Seit Monaten vollziehen die Strom- und Gaspreise eine Achterbahnfahrt. Volatil heißt das im Wirtschaftsdeutsch. Auf diesen Schlingerkurs auf den Strom- und Gasmärkten müssen sich auch die Energieversorger und -erzeuger einstellen.
Ein Beispiel hierfür ist die Lausitz Energie Kraftwerke AG (LEAG). Deren Leiter Vermarktung, Stefan Globig, verdeutlichte im Rahmen des jüngsten RiskNET Summit die Risiken im Energiesektor und sprach von einer "Entwicklung historischen Ausmaßes". Und so bewegen sich Energieunternehmen zwischen Liquiditätsrisiken, Kontrahentenausfall- sowie Preisänderungsrisiken. Für die LEAG bedeuten volatile Energiemärkte größere Chancen und im selben Atemzug höhere Risiken. Das bestätigt Globig: "Die Marktchancen haben sich innerhalb kürzester Zeit signifikant erhöht – allerdings auch die Ergebnis- und Liquiditätsrisiken" und fügt hinzu: "Für viele Marktteilnehmer sind Maßnahmen zur Liquiditätsabsicherung von großer Bedeutung." Damit meint der LEAG-Manager unter anderem, dass Sicherheitszahlungen ein hohes Liquiditätsrisiko für die Unternehmen darstellen. Von daher sei für ihn die Achtsamkeit in verschiedene Richtungen das Gebot der Stunde.

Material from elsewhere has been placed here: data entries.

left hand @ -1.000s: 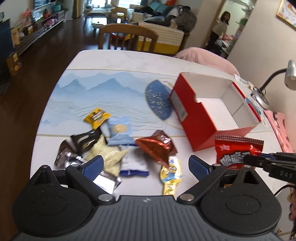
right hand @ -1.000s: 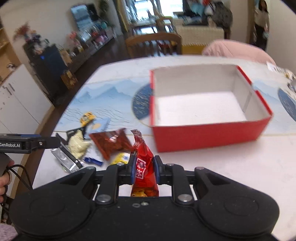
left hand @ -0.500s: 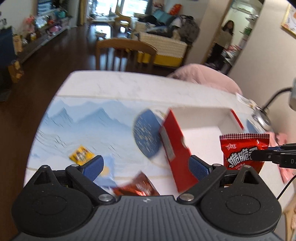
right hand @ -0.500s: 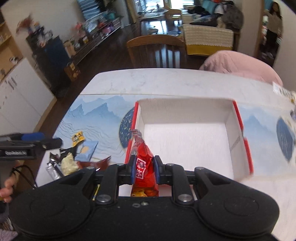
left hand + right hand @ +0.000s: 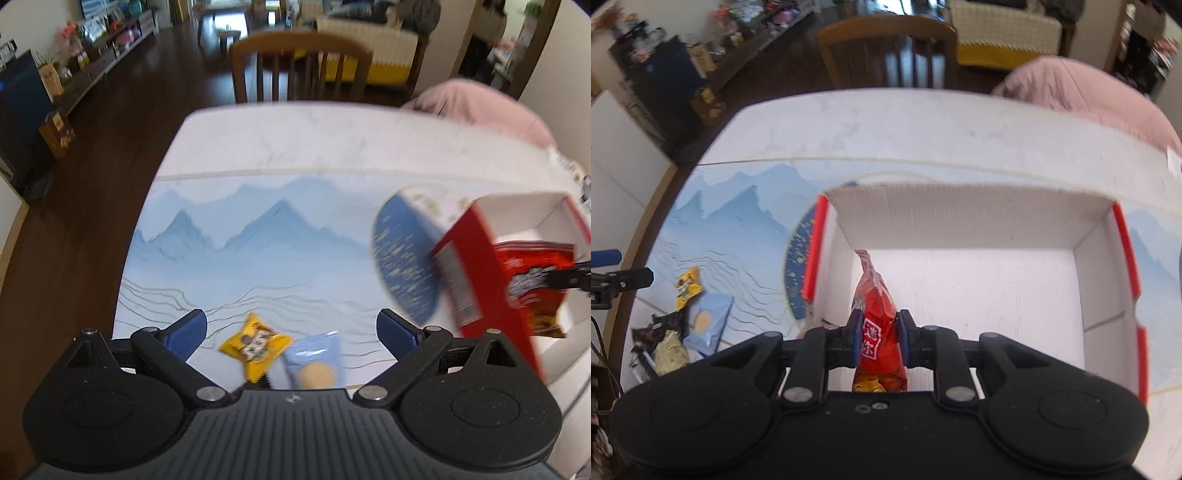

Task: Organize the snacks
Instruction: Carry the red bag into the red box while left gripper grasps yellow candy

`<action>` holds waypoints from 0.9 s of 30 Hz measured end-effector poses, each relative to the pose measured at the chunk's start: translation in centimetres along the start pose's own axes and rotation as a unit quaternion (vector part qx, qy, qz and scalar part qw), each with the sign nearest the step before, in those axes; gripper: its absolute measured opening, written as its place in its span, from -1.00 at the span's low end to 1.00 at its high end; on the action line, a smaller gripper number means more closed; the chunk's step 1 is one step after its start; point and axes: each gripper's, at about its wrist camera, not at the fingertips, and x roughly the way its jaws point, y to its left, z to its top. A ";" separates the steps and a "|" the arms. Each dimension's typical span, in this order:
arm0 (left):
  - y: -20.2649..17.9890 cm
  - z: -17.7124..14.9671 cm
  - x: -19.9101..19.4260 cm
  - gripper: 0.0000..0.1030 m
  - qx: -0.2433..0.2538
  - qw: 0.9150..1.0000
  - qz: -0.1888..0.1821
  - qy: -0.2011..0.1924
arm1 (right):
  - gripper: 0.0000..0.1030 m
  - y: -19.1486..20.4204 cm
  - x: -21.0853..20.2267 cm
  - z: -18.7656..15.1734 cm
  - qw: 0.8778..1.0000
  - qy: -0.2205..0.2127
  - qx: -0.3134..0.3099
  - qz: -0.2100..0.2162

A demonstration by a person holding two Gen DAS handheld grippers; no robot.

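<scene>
My right gripper is shut on a red snack bag and holds it over the near left part of the open red box with a white inside. In the left wrist view the same bag hangs over the box at the right edge. My left gripper is open and empty above the table, with a yellow candy packet and a light blue biscuit packet between its fingers' lines. More snacks lie in a pile left of the box.
The white table carries a blue mountain-print mat. A wooden chair stands at the far edge and a pink cushion at the far right. The table's left edge drops to dark floor.
My right gripper has carried the red bag forward from in front of the box to over its inside. My left gripper has risen and moved forward, so most of the pile has left its view.
</scene>
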 end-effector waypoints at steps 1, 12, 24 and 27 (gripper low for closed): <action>0.7 0.1 1.1 0.92 -0.013 1.000 0.002 0.013 | -0.63 -0.1 0.3 -0.1 1.000 0.004 0.008 -0.003; 6.9 -1.4 10.6 0.92 -0.245 0.959 0.023 0.137 | -0.63 -0.8 1.4 -0.5 0.998 0.021 0.042 -0.036; 5.9 -1.6 11.4 0.06 -0.251 0.959 0.055 0.120 | -0.64 -1.1 1.3 -0.1 0.999 0.011 0.039 -0.032; 5.9 -1.8 11.3 -0.03 -0.250 0.960 0.056 0.115 | -0.64 -1.3 1.3 -0.1 0.999 0.008 0.040 -0.031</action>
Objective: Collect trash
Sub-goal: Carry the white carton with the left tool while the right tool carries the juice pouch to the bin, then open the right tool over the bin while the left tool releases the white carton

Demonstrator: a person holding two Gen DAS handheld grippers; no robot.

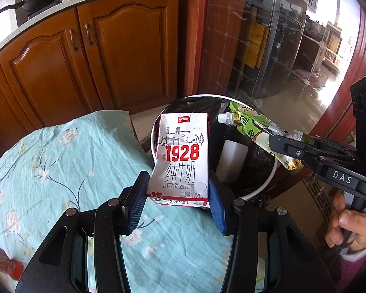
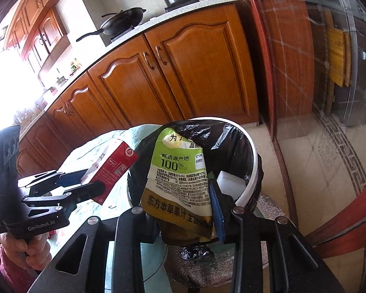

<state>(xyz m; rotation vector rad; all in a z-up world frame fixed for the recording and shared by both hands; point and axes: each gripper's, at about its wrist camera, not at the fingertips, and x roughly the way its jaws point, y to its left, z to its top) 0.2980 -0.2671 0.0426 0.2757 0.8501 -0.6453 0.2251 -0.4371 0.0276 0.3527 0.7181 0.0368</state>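
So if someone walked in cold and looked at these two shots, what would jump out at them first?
Probably the milk carton with its big red 1928, clamped in the left gripper at the edge of the floral tablecloth. Next, the green juice pouch in the right gripper, both hanging over the white bin with its black liner.

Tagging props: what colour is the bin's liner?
Black liner, inside a white bin; right wrist view shows it best.

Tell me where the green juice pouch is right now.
The green juice pouch is clamped in the right gripper, hanging over the black-lined trash bin, right of the milk carton held by the left gripper.
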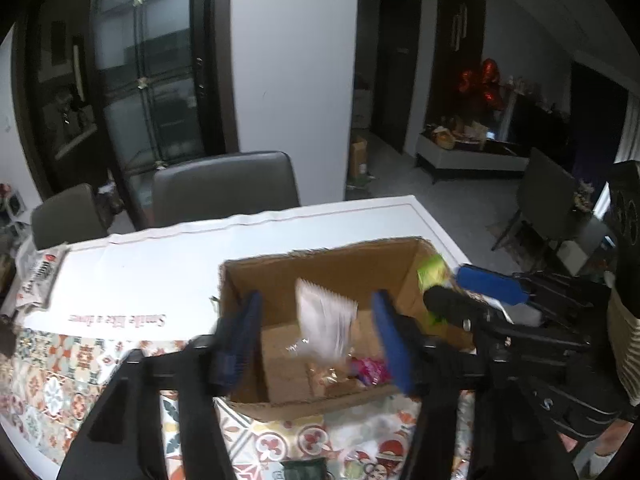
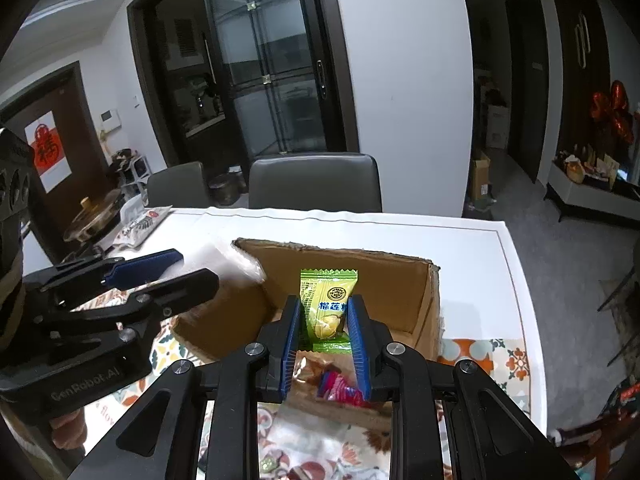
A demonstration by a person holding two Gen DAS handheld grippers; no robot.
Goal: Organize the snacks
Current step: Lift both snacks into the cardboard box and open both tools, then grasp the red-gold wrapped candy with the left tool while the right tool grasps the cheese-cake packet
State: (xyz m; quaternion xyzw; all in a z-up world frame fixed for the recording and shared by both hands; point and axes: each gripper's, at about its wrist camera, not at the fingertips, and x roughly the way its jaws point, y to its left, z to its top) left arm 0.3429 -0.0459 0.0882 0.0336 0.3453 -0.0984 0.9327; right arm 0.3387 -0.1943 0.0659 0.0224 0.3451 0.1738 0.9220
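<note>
An open cardboard box is seen on a white table, close to its right edge, with its near side resting on a patterned cloth. The right gripper is held over the box, its blue pads pressed against both sides of a green candy packet, which is kept upright above the box's opening. The left gripper is spread wide over the same box; a blurred white packet is seen between its fingers, touching neither. On the box floor a pink wrapper and a clear-wrapped snack are seen. A printed packet lies at the table's far left corner, beside two grey chairs.
</note>
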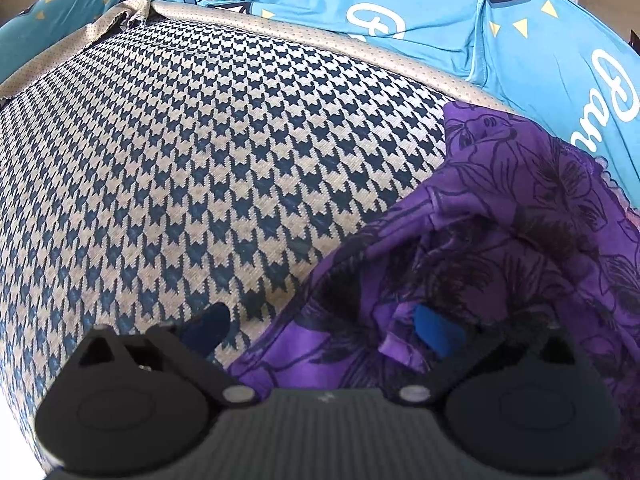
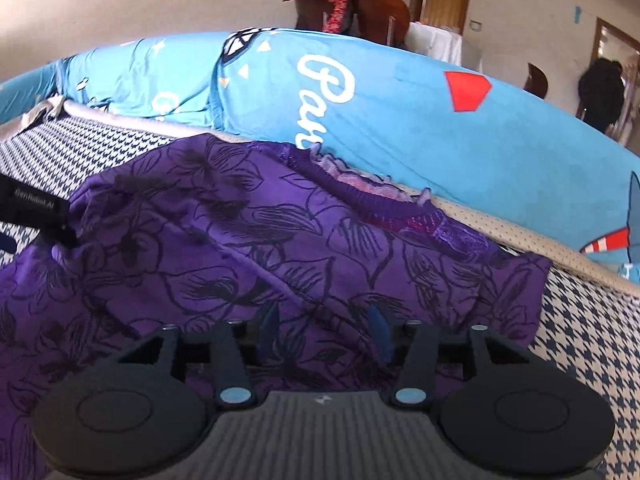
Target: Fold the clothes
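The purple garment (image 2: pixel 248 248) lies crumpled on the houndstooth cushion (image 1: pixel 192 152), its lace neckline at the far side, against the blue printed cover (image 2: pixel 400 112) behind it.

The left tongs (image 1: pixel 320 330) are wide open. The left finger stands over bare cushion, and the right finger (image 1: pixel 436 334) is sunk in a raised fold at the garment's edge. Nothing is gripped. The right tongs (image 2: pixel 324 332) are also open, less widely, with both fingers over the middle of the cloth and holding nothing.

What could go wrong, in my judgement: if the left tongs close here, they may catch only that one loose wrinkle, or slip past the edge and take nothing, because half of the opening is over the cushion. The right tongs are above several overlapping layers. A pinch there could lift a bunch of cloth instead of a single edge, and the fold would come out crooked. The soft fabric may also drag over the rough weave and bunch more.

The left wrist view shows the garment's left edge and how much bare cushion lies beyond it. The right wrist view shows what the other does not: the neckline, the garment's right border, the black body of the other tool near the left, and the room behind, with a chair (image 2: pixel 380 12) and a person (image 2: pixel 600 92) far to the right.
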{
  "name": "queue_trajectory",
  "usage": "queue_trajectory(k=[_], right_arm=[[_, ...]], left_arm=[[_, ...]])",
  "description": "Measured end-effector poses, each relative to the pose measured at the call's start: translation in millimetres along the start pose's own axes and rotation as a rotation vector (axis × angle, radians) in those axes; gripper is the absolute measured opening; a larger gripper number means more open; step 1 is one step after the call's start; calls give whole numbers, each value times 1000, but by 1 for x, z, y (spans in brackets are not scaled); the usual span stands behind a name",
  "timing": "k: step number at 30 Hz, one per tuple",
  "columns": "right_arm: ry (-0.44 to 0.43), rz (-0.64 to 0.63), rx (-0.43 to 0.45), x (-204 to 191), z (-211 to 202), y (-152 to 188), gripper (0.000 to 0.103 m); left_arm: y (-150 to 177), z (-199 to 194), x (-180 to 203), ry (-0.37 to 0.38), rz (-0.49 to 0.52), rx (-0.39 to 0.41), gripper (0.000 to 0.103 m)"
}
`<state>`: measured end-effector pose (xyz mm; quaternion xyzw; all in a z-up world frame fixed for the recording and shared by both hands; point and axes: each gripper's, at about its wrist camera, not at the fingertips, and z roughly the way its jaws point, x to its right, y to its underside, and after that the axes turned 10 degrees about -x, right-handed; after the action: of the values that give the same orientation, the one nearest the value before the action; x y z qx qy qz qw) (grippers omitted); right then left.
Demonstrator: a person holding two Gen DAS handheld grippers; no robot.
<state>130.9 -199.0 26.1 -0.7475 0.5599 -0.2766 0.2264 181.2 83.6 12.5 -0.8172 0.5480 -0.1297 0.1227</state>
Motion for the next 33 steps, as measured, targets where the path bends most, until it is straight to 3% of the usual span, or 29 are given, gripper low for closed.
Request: queue_trajectory(k=[9, 13, 15, 17, 20, 24, 33], right_arm=[[61, -82, 23, -27, 25, -5, 50], [74, -52, 47, -28, 30, -8, 49], [75, -32, 56, -28, 29, -9, 42], [75, -13, 64, -28, 28, -11, 28], [77, 5, 88, -27, 21, -12, 22], [77, 43, 123, -23, 9, -16, 18], [66, 84, 214, -18, -23, -24, 12]], left_arm=[[-7, 3, 2, 40, 1, 10, 103], [-9, 2, 6, 65, 10, 30, 103], [-11, 4, 8, 76, 14, 39, 103], [-13, 6, 12, 91, 14, 43, 103], [-16, 10, 15, 103, -5, 57, 103], [-20, 12, 20, 118, -23, 95, 103], [-16, 18, 33, 77, -12, 165, 103]])
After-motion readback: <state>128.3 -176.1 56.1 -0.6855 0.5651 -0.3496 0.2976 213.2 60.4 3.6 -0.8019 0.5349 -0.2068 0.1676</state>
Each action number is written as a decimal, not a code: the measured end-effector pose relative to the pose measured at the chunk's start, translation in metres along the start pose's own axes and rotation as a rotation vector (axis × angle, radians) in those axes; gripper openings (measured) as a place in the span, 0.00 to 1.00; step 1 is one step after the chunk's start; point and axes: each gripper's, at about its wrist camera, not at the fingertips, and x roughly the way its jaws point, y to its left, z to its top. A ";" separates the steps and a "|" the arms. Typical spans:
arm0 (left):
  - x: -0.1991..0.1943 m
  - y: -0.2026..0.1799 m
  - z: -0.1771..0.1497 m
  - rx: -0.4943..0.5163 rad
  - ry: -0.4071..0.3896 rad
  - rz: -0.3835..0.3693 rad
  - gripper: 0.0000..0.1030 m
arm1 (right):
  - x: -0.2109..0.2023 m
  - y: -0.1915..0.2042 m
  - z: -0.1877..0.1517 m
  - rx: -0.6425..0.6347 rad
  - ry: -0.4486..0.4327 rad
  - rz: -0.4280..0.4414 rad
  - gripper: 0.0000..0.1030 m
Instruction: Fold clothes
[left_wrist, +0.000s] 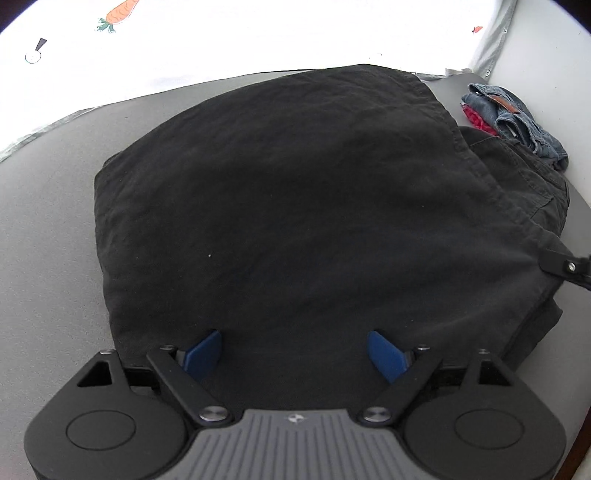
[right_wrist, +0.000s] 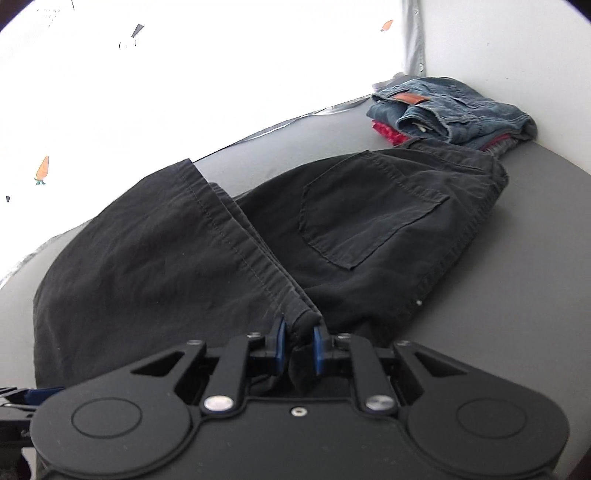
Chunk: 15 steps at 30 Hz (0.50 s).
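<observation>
The black trousers (right_wrist: 229, 251) lie in the middle of the grey desk (left_wrist: 48, 221), already doubled over, the hem laid near the back pocket. The right gripper (right_wrist: 298, 341) is closed narrow on the hem corner — the left gripper (left_wrist: 293, 350) stands wide over the near cloth, holding nothing. I judge one fold is finishing; next comes release, then another fold towards the folded jeans (right_wrist: 450, 107) at the far right corner.

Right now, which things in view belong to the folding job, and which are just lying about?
In use: black trousers; right hand-held gripper, shut on their hem corner; left hand-held gripper, open over them.
Lying about: folded blue jeans; red garment beneath them; carrot-print sheet.
</observation>
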 end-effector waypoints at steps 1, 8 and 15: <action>0.001 -0.001 0.000 0.005 0.004 -0.003 0.88 | -0.006 0.000 -0.006 -0.015 0.005 -0.009 0.15; -0.003 -0.007 0.006 0.032 0.032 -0.018 0.88 | 0.011 0.013 -0.023 -0.154 0.047 -0.125 0.31; -0.024 -0.023 0.038 0.058 -0.073 -0.134 0.99 | 0.003 -0.019 -0.027 -0.063 0.051 -0.036 0.50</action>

In seinem Vortrag "Wenn die Energiemärkte verrücktspielen: Abhängigkeit und Unsicherheit als Risiko" wies Globig auf die extremen Volatilitäten an den Strommärkten hin. So schwankte beispielsweise der Stundenpreis für Strom am 28. August 2022 zwischen 700 EUR/MWh gegen 21 Uhr und nahe 0 EUR/MWh um 15 Uhr. Dieses Beispiel unterstreicht, dass im Jahr 2022 Volatilitäten zu beobachten waren, die die Marktteilnehmer so noch nicht kannten. So haben vor allem Maßnahmen zur Liquiditätsabsicherung eine höhere Bedeutung als noch in der Vergangenheit – insbesondere im Zusammenhang mit teuren Beschaffungskosten und dem sogenannten Margining.
Margining ist dem Grunde nach ein Mechanismus, der die Risiken bei einem Ausfall des jeweiligen Geschäftspartners begrenzen soll. Steigt beispielsweise der Strompreis um 10 EUR/MWh, so muss ein Stromerzeuger bei einem an der Börse getätigten Geschäft diese 10 EUR/MWh bis zur tatsächlichen Lieferung hinterlegen. Was hier zunächst wenig erscheint, führt bei großen Positionen zu Liquiditätsbedarfen im dreistelligen Millionen- oder sogar Milliarden-Bereich.
Genau unter diesem Phänomen hatten zahlreiche Marktteilnehmer zu leiden und mussten Gegenmaßnahmen einleiten. Nach den Preisspitzen Ende August waren seitdem am Markt grundsätzlich fallende Preise zu verzeichnen. Auch die Volatilität hat sich ein wenig beruhigt. Nichtsdestotrotz führt der frühe Wintereinbruch bereits im Dezember zu einer höheren Stromnachfrage und entsprechend sinkenden Gasspeicherständen.
Für Unternehmen und Risikomanager bleibt der Winter spannend. Spätestens im Frühjahr 2023 wird sich zeigen, wie voll die Gasspeicher sind und welche alternativen Beschaffungswege zur Vorbereitung des Winters 2023/2024 zur Verfügung stehen. In jedem Fall bleibt ein hohes Maß an Unsicherheit bestehen – sowohl kurz- als auch mittel- und langfristig.
So stellt sich die Frage, wie die LEAG mit diesen Unsicherheiten umgeht? Das Gebot der Stunde heißt: Abhängigkeit nachhaltig verringern und das zum nächstmöglichen Zeitpunkt: Mit dem dimensionierten Zubau erneuerbarer Energien auf konfliktfreien Bergbaufolgeflächen in Kombination mit innovativen Speicher und emissionsarmen Kraftwerkslösungen bringt das Unternehmen Grünstromversorgung auf ein zukunftsfähiges Niveau. Im Lausitzer Revier soll mit der "GigawattFactory" - PV- und Windanlagen mit bis zu 7 GW installierter Leistung das größte Zentrum grüner Energie in Deutschland" errichtet werden. Für Globig sei das eine einzigartige Chance für die Region, um unter anderem eine preisstabile, grundlastfähige Versorgung sicherzustellen sowie Grünstrom als regionalen Standortvorteil anzubieten.